What is needed is an exact copy of the lines in the listing below, from the one with "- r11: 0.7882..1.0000" up to and including the one with "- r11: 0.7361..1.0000", with no other lines.

START GIVEN INFORMATION

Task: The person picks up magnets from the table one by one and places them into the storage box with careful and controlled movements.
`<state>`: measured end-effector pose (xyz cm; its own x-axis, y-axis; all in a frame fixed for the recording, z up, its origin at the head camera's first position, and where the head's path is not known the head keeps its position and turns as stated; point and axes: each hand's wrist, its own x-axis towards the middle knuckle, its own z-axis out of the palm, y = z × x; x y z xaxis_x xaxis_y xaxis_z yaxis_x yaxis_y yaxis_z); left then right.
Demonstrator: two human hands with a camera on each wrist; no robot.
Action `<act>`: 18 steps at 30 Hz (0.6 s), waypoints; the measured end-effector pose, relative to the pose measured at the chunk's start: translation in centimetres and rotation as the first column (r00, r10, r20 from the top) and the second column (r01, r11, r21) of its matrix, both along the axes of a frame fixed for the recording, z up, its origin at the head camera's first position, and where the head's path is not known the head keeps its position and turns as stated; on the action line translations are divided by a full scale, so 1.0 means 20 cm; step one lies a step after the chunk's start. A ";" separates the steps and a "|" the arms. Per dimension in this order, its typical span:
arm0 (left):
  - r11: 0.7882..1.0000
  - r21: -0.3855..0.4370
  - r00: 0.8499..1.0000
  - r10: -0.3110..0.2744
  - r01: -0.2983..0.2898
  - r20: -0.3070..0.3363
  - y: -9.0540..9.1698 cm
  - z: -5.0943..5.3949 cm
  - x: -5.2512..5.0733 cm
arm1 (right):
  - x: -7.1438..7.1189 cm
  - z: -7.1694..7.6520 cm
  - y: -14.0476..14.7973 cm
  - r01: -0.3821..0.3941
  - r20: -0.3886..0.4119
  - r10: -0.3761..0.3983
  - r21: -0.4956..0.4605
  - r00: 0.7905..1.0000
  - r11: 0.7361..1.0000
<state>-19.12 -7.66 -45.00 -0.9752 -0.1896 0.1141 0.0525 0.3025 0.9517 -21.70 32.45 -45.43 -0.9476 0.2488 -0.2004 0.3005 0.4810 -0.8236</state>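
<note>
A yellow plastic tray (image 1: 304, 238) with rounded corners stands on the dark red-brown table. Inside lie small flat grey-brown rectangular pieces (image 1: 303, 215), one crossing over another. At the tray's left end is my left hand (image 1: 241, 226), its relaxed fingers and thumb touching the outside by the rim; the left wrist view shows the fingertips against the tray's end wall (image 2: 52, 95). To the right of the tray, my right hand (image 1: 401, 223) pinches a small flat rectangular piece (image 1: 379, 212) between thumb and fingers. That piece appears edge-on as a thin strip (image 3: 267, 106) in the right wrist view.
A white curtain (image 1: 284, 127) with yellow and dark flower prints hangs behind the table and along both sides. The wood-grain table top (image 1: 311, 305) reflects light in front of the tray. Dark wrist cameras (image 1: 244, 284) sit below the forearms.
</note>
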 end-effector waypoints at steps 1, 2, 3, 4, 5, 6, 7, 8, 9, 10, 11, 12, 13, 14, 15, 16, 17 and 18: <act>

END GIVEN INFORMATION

* EXPECTED ANSWER *
  - r11: 0.7882..1.0000
  - r21: -0.3855..0.4370
  - r00: 0.8499..1.0000
  - r10: -0.3110..0.2744
  - r01: -0.2983..0.2898
  - r20: -0.3070..0.3363
  - y: -9.0540..9.1698 cm
  - z: -5.0943..5.3949 cm
  - x: -5.2512..5.0733 cm
arm1 (right):
  - x: -7.1438..7.1189 cm
  - z: -7.1694..7.6520 cm
  - y: -14.0476..14.7973 cm
  - r01: -0.3821..0.3941
  - r20: -0.3886..0.4119
  - r10: -0.3761..0.3983
  - r21: -0.4956..0.4605
  - r00: 0.7905..1.0000
  - r11: 0.7361..1.0000

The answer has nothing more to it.